◆ Required action ◆
In the copy, include no images. Reproduce the entries exactly.

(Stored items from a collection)
============================================================
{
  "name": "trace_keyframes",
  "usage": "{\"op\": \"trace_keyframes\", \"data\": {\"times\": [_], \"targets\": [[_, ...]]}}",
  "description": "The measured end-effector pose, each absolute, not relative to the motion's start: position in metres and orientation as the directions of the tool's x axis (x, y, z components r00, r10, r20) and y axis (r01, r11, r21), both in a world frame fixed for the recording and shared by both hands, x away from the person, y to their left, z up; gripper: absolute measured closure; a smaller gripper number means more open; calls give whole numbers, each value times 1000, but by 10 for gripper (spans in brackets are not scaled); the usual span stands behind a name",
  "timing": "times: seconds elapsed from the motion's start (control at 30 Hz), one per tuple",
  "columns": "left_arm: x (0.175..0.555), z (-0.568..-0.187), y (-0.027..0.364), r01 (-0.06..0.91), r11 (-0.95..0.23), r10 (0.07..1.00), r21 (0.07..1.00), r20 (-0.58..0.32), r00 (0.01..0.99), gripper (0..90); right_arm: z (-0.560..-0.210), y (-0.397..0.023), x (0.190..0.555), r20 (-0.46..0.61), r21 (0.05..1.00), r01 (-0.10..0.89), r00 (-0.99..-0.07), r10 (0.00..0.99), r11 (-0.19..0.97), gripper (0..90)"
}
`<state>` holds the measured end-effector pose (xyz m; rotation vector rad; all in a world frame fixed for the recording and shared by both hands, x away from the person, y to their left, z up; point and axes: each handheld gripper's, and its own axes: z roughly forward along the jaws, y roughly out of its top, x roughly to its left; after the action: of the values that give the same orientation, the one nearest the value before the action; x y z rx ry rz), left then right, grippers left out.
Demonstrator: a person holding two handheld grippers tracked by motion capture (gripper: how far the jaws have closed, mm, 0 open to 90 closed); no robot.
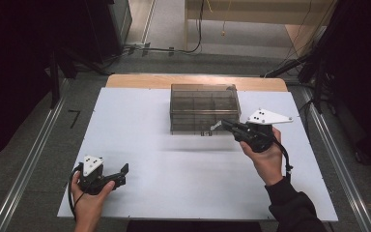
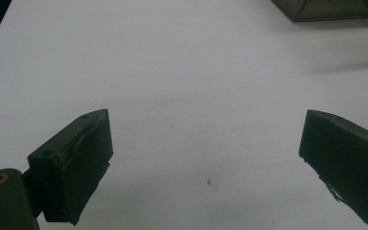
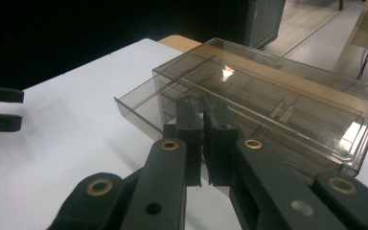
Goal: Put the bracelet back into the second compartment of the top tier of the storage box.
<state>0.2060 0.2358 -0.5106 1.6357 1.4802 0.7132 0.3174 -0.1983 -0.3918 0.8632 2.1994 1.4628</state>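
Organizer box: we call the smoky clear drawer box (image 1: 204,107) the main thing here; it sits upper centre of the high view, on the far half of the counter.
Right fingers: in the right gripper view we see our right gripper (image 3: 202,112) with its fingers (image 3: 188,139) closed to a thin slit; whether they pinch anything we cannot tell.
Right gripper place: its tips sit at the front of the box, lower centre of the right gripper view, over a drawer (image 3: 146,108) that stands pulled out toward the left of the frame. In the high view the gripper is right of centre, at the box's lower right corner.
Left fingers: in the left gripper view our left gripper (image 2: 206,143) is spread wide, one finger (image 2: 74,165) at lower left and the other at lower right, with bare counter between them and nothing held.
Left gripper place: lower left of the high view, resting low over the counter, well apart from the box.
Hands: our right hand (image 1: 265,157) and left hand (image 1: 91,195) come in from the bottom edge.
Counter: white sheet (image 1: 174,169) over a wooden top, whose far edge shows beyond the box.
Box corner: it shows at the upper right of the left gripper view.
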Motion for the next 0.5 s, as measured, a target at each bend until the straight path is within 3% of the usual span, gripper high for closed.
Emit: {"op": "trace_keyframes", "data": {"times": [0.5], "targets": [[206,-511,236,535,2,983,845,-101,156,49,-403,-192,335,29,903,319,-715,698,289,839]]}}
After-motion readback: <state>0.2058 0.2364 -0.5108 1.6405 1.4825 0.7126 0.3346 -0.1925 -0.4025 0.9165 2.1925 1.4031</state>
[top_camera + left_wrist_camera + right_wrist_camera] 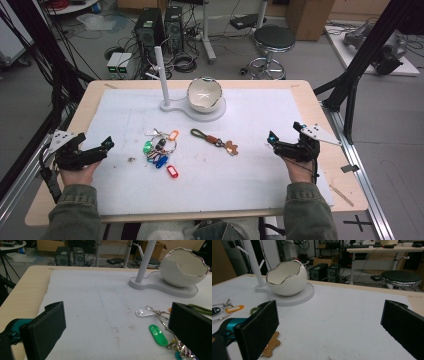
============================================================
◆ Reply to the exercise ◆
{
  "name": "trace_keyframes",
  "usage": "{\"op\": \"trace_keyframes\", \"data\": {\"times\": [_], \"targets\": [[_, ...]]}}",
  "description": "The measured end-effector pose, each absolute, not relative to the motion's start: position in metres and orientation as the directions of the tool's x axis (x, y, z components r00, r10, r20) and y axis (r01, r11, r21), both in a world frame fixed for the recording and shared by both hands, x away from the person, y to their left, z up; gripper: absolute measured closure; a smaller gripper number means more open; calls give whole numbers, each value times 1000, but by 10 for gripper (spans in brackets are not scaled); the usual span stands behind a name",
  "timing": "times: seconds elapsed from the motion's start (control at 30 Hz), one per tuple",
  "columns": "left_arm: x (0.175..0.555), z (-0.568..-0.187), y (-0.027..0.364), r01 (-0.06..0.91), r11 (-0.95..0.23), r10 (0.07..1.00), r21 (0.07..1.00), r20 (-0.58..0.32), r00 (0.01..0.99), gripper (0..90); right_arm: z (-0.560..-0.210), y (-0.397..0.023), x (0.190..0.555), r20 (-0.46..0.61), r21 (0.05..1.00), r01 (-0.10..0.89), r00 (-0.99..-0.07), r10 (0.00..0.99), r11 (-0.19..0.97), gripper (0..90)"
}
`<state>` holds the measured end-effector pose (xyz m; rotation vector rad; all in a world frame fixed for the recording and shared by both hands, x away from the person, y to their left, z up; point and axes: each handheld gripper's, and its own axes: z roughly forward along the jaws, y roughly out of its top, x roughly to its left; after the action: of the values that give the same orientation, the one nearest the value before the action; x y z rx ry rz), left then right, grippers left out.
Demonstrator: a person holding two handheld grippers tracked by motion capture (gripper: how far the jaws have closed, mm, 0 open to 90 closed); no robot.
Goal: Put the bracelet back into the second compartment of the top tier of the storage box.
<state>0.2060 0.2358 -0.5106 1.6357 1.4802 0.7132 0.3174 -0.1983 -0.3918 0.8632 2.1994 1.4628</state>
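Organizer box: we call the smoky clear drawer box (image 1: 204,107) the main thing here; it sits upper centre of the high view, on the far half of the counter.
Right fingers: in the right gripper view we see our right gripper (image 3: 202,112) with its fingers (image 3: 188,139) closed to a thin slit; whether they pinch anything we cannot tell.
Right gripper place: its tips sit at the front of the box, lower centre of the right gripper view, over a drawer (image 3: 146,108) that stands pulled out toward the left of the frame. In the high view the gripper is right of centre, at the box's lower right corner.
Left fingers: in the left gripper view our left gripper (image 2: 206,143) is spread wide, one finger (image 2: 74,165) at lower left and the other at lower right, with bare counter between them and nothing held.
Left gripper place: lower left of the high view, resting low over the counter, well apart from the box.
Hands: our right hand (image 1: 265,157) and left hand (image 1: 91,195) come in from the bottom edge.
Counter: white sheet (image 1: 174,169) over a wooden top, whose far edge shows beyond the box.
Box corner: it shows at the upper right of the left gripper view.
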Motion for the next 0.5 s, as measured, a target at each bend until the straight path is within 3% of the usual span, gripper high for closed.
Emit: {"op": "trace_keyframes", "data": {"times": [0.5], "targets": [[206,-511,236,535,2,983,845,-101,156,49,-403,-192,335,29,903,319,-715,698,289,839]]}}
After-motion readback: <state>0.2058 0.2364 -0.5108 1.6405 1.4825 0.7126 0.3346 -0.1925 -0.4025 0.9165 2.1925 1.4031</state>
[top_camera + left_wrist_camera + right_wrist_camera] 

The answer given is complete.